◆ **EXERCISE REQUIREMENTS**: Could every line of the data be printed exactly as it reads?

◆ **DATA BELOW**:
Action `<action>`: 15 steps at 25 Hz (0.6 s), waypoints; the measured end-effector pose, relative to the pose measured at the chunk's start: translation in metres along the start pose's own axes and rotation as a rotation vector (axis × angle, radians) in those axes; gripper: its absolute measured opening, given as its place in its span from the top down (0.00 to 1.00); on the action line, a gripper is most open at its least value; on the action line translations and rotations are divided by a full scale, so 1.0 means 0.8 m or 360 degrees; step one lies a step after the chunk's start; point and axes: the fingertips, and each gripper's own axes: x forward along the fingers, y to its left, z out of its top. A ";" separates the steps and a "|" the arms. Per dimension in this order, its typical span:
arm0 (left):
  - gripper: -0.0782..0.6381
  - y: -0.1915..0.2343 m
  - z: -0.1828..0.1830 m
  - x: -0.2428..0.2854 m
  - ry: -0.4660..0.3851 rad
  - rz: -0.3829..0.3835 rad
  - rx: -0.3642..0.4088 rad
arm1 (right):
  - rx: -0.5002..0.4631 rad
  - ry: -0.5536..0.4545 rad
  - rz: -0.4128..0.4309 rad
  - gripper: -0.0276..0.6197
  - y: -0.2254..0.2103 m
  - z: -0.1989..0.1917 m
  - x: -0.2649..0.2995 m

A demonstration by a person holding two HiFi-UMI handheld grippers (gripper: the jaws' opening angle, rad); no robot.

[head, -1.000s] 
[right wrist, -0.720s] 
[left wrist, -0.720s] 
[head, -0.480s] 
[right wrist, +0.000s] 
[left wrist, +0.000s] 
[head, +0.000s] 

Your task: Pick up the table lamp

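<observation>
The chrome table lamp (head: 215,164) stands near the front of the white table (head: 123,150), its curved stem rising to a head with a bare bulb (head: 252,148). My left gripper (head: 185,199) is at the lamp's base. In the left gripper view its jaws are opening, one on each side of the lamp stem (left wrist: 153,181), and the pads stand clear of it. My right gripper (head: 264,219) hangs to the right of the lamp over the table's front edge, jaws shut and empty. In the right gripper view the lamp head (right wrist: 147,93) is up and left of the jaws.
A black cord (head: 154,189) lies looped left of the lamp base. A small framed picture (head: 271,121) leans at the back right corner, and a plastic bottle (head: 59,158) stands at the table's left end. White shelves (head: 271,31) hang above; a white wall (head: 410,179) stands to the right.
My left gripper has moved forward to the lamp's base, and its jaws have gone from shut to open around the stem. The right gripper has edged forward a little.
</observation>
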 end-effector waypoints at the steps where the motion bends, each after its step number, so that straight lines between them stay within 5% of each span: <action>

◆ **EXERCISE RESPONSE**:
Action `<action>`: 15 steps at 25 Hz (0.6 s), waypoints; the measured end-effector pose, relative to the pose measured at the chunk's start: translation in metres along the start pose's own axes and rotation as a rotation vector (axis × angle, radians) in those axes; gripper: its absolute measured opening, given as its place in its span from the top down (0.00 to 1.00); on the action line, a gripper is most open at its least value; on the action line translations and rotations are divided by a full scale, so 1.0 means 0.8 m or 360 degrees; step one lies a step after the chunk's start; point and axes: the fingertips, and each gripper's own axes: x forward along the fingers, y to its left, z out of its top. A ";" separates the steps and a "|" the arms. Per dimension in this order, its typical span:
arm0 (left):
  - gripper: -0.0782..0.6381
  - y: -0.1915..0.2343 m
  - z: -0.1828..0.1830 m
  - x: -0.2428..0.2854 m
  - ry: -0.4660..0.3851 rad
  - rz: -0.3829..0.3835 rad
  - rx: -0.3642..0.4088 rad
arm1 (right):
  - rx: -0.5002..0.4631 rad
  - ry: -0.5536..0.4545 rad
  - rz: -0.4128..0.4309 rad
  - gripper: -0.0276..0.6197
  - y: -0.2254..0.2103 m
  - z: -0.1989..0.1917 m
  - x: -0.2649..0.2995 m

A demonstration by a person holding two HiFi-UMI handheld grippers (gripper: the jaws' opening angle, rad); no robot.

[head, -1.000s] 
[right wrist, -0.720s] 
[left wrist, -0.720s] 
[head, -0.480s] 
[right wrist, +0.000s] 
[left wrist, +0.000s] 
[head, +0.000s] 

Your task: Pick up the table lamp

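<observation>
The chrome table lamp (head: 215,164) stands near the front of the white table (head: 123,150), its curved stem rising to a head with a bare bulb (head: 252,148). My left gripper (head: 185,199) is at the lamp's base. In the left gripper view its jaws are opening, one on each side of the lamp stem (left wrist: 153,181), and the pads stand clear of it. My right gripper (head: 264,219) hangs to the right of the lamp over the table's front edge, jaws shut and empty. In the right gripper view the lamp head (right wrist: 147,93) is up and left of the jaws.
A black cord (head: 154,189) lies looped left of the lamp base. A small framed picture (head: 271,121) leans at the back right corner, and a plastic bottle (head: 59,158) stands at the table's left end. White shelves (head: 271,31) hang above; a white wall (head: 410,179) stands to the right.
My left gripper has moved forward to the lamp's base, and its jaws have gone from shut to open around the stem. The right gripper has edged forward a little.
</observation>
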 end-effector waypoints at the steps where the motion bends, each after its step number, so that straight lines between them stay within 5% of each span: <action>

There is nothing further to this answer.